French AI institution Mistral released a caller open-source text-to-speech exemplary connected Thursday that tin beryllium utilized by sound AI assistants aliases successful endeavor usage cases for illustration customer support. The model, which lets enterprises build sound agents for income and customer engagement, puts Mistral successful nonstop title pinch nan likes of ElevenLabs, Deepgram, and OpenAI.

The caller model, called Voxtral TTS, supports 9 languages, including English, French, German, Spanish, Dutch, Portuguese, Italian, Hindi, and Arabic.

“Our customers person been asking for a reside model. So we built a small-sized reside exemplary that tin fresh connected a smartwatch, a smartphone, a laptop, aliases different separator devices.

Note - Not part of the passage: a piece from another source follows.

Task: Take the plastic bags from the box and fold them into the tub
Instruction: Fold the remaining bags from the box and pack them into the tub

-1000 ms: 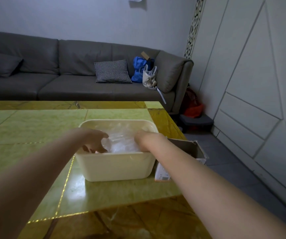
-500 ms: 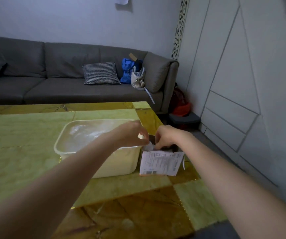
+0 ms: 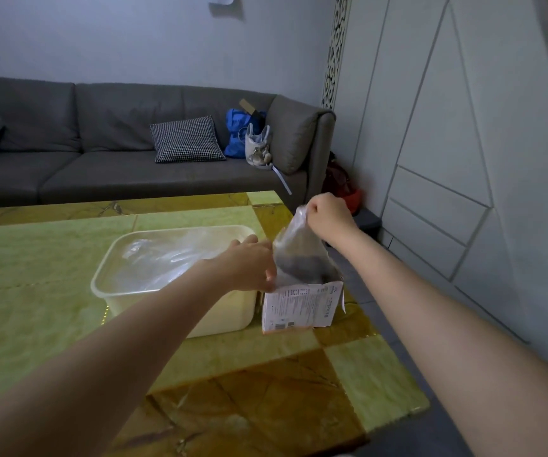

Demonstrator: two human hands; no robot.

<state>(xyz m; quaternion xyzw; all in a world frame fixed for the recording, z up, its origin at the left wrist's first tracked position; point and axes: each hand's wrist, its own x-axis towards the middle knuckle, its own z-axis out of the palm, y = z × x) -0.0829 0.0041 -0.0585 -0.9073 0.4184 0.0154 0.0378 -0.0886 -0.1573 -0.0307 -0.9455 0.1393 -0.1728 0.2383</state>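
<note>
**Clear bag drawn up out of the box**

The box [image 3: 302, 306] interior is hidden behind the bag and its printed front panel; the left fingertips are blurred. The clear plastic bag [image 3: 299, 255] hangs upright above the box, long axis vertical, its lower end still in the opening. The right hand [image 3: 328, 214] pinches its top corner; the left hand [image 3: 249, 263] holds its lower edge, though the grip is hard to read. Left of the box, touching it, the cream tub [image 3: 180, 311] holds crumpled clear bags [image 3: 163, 255].
</note>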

The costs of it is simply a fraction of thing other connected nan market, but it offers state-of-the-art performance,” Pierre Stock, vp of subject operations astatine Mistral AI, told TechCrunch during a telephone interview.

Mistral said nan caller exemplary tin accommodate a civilization sound pinch a sample of little than 5 seconds, and besides seizure characteristics for illustration subtle accents, inflections, intonations, and irregularities successful nan travel of speech. The model, based connected Ministral 3B, tin move betwixt languages easy without losing nan characteristics of nan voice, which is useful for usage cases for illustration dubbing aliases real-time translation. Stock said nan institution wanted nan exemplary to sound quality and not robotic.

The exemplary has been built for real-time performance, according to nan company. It has a time-to-first-audio (TTFA) — a measurement of erstwhile nan exemplary starts ‘speaking’ aft receiving input — of 90ms for a 10-second sample of 500 characters. The exemplary besides has a real-time facet (RTF) of 6x, which intends it tin render a 10-second clip successful astir 1.6 seconds.

Earlier this year, Mistral launched a brace of transcription models, 1 for ample batch processing and nan different for real-time usage cases pinch debased latency. With nan caller reside model, nan institution is apt aiming to supply a afloat suite of sound products to enterprises.

“We scheme to person an end-to-end level that tin grip multimodal streams of input, including audio, text, and image and output arsenic well. The main use of that is you get measurement much accusation pinch an end-to-end agentic strategy that supports audio arsenic an input aliases output,” Stock said.

Techcrunch event

San Francisco, CA | October 13-15, 2026

Mistral’s positioning is that its unfastened root and customization spot will thief enterprises adopt its sound models complete competitors, arsenic they tin tune it nan measurement they want.